Those are some… err, interesting pecs.


But the rangers do decide to power up—finally!—but by the time that they do the minions fall back into the semi-constructed buildings in the construction zone.

One of the things that I noticed during this viewing was just how much unnecessary physical movement is involved with communicating; the rangers power up, then as they talk there is a bunch of arm flailing and odd battle stances being poised and unpoised as perform basic interactions. It is weird.

At any rate, the scene ends with them tracking down the minions. We then cut to the front of the command center. ZORDON and Alpha-5 are hoping against hope that Ivan can’t get into the center, but—surprise!—he totally does. Shocking, right? Well, Ivan literally oozes his way through the power doors then proceeds to some banter. Because what is revenge without stringing along your foes with various sarcastic pop culture infused jibes?

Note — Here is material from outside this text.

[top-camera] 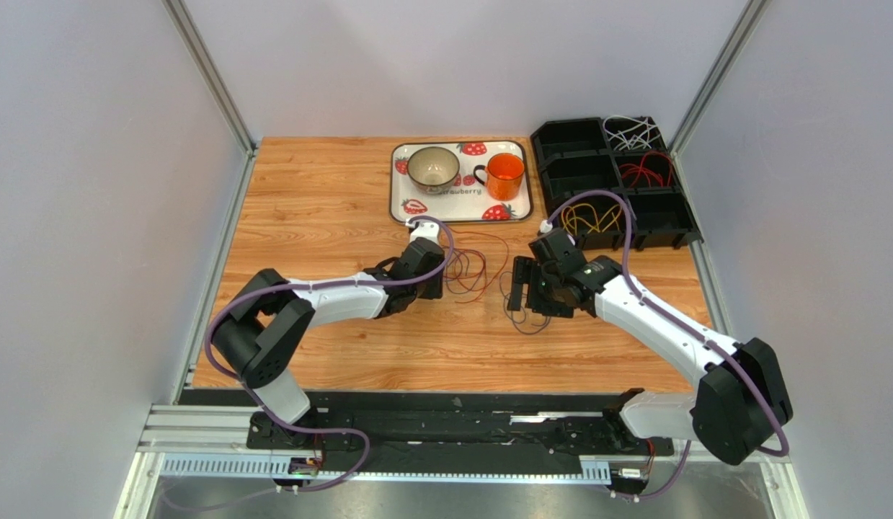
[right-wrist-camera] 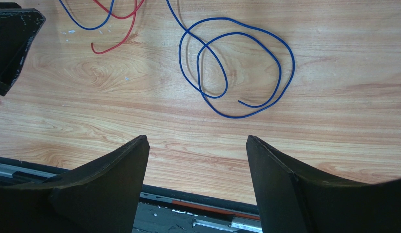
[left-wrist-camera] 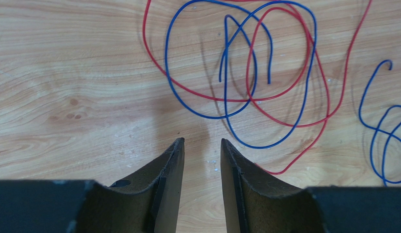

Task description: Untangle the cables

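Tabletop [top-camera: 310, 195]: wood-grain; a tangle of loose cables [top-camera: 478, 265] is spread on it between the two arms.
Left end effector [left-wrist-camera: 202, 143]: the jaws are parted by a narrow gap, with only bare wood between them and nothing gripped.
Cables at the left end effector: a red cable [left-wrist-camera: 144, 36] and a blue cable [left-wrist-camera: 167, 68] are looped through each other flat on the wood, just ahead of the fingertips. The nearest blue arc and a red end lie close to the right fingertip, and no contact is seen.
Right end effector [right-wrist-camera: 197, 141]: the jaws are spread wide, nothing is held, and the tabletop's near edge is seen between them.
Cables at the right end effector: a separate blue coil [right-wrist-camera: 236, 117] lies flat ahead of the fingertips, apart from them. A red cable end [right-wrist-camera: 112, 50] is seen further off to the left, beside another blue strand.
Sorting tray [top-camera: 570, 141]: black, with compartments, at the far right. White cables [top-camera: 631, 132], red cables [top-camera: 645, 170] and yellow cables [top-camera: 591, 220] are kept in separate compartments.
Strawberry tray [top-camera: 402, 184]: at the far edge; a bowl [top-camera: 432, 168] and an orange mug [top-camera: 506, 173] stand on it.
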Tool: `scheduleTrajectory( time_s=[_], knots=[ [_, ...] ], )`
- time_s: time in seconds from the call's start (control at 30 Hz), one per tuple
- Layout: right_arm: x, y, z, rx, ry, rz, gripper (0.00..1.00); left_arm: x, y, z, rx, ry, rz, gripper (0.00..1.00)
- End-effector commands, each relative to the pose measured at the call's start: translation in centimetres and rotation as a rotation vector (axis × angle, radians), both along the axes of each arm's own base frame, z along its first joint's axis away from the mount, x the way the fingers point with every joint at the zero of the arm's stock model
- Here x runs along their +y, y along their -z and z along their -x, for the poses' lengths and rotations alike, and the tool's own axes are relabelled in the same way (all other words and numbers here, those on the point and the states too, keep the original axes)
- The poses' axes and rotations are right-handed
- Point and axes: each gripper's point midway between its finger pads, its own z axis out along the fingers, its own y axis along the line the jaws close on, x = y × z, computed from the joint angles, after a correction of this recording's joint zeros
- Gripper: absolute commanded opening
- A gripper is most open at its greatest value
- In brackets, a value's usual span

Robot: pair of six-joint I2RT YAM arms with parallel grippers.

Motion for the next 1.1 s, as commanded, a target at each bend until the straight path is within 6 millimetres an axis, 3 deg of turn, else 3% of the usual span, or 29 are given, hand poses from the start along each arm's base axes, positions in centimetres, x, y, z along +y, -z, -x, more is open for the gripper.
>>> scheduleTrajectory(
  time_s=[0.0, 0.27, 0.7, 0.8, 0.97, 1.07],
  knots=[
    [1.2, 0.5, -0.6, 0.002, -0.012, 0.0, 0.77, -1.8, -2.0, -0.9, -0.058, 0.03, 0.074, 0.42],
    [2.5, 1.3, -1.0, 0.023, -0.04, 0.034, 0.76, -3.5, -1.4, -1.7, -0.063, 0.08, 0.091, 0.42],
    [3.5, 2.6, -0.9, 0.053, -0.068, 0.068, 0.74, -3.6, 0.1, -2.4, -0.027, 0.058, 0.044, 0.38],
    [3.6, 2.8, -0.9, 0.059, -0.072, 0.074, 0.73, -3.8, 0.1, -2.4, -0.027, 0.07, 0.048, 0.33],
    [3.8, 3.0, -0.8, 0.062, -0.076, 0.082, 0.73, -4.1, 0.3, -2.3, -0.02, 0.084, 0.044, 0.16],
    [3.8, 3.0, -0.7, 0.059, -0.081, 0.086, 0.73, -4.1, 0.3, -2.2, -0.023, 0.081, 0.036, 0.15]
  ],
)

Someone’s Youtube quality was off. Like they filmed the movie by recording it with a camera and then uploading it to the site.

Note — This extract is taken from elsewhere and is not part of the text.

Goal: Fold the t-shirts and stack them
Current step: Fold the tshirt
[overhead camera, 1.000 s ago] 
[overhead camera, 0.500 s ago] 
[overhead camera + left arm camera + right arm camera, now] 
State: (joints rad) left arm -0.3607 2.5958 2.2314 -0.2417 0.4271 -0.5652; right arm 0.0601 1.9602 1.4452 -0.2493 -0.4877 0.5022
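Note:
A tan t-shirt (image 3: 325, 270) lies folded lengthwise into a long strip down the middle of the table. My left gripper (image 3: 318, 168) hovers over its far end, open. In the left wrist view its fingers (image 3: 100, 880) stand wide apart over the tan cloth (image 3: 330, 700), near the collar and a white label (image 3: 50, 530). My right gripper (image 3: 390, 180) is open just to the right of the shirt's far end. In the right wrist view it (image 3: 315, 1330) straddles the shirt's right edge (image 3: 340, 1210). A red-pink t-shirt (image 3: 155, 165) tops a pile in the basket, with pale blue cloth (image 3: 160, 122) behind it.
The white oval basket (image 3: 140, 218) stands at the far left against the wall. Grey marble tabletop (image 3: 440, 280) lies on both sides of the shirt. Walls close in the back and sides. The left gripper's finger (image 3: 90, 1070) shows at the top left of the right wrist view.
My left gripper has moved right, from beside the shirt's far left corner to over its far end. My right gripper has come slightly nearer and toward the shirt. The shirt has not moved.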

So the rundown of this scene is that Ivan gets into the center, belittles Alpha-5 a bit (why he doesn’t just destroy her, I really don’t know), argues with ZORDON some, then proceeds to wreck up the joint. But Ivan’s dialog is fun, so it is reprinted below.


’Gee, pretty fancy-schmancy. I guess if you invest your money well for 60 centuries, then you can buy something pretty nice.


‘You stuffed me into your stuffy little hyperlock chamber and tossed me away into the depths like yesterday’s trash. You any idea what it’s like to be locked up in an egg for 6000 years? It’s boring! Not to mention that I’ve had a charley horse since the Renaissance.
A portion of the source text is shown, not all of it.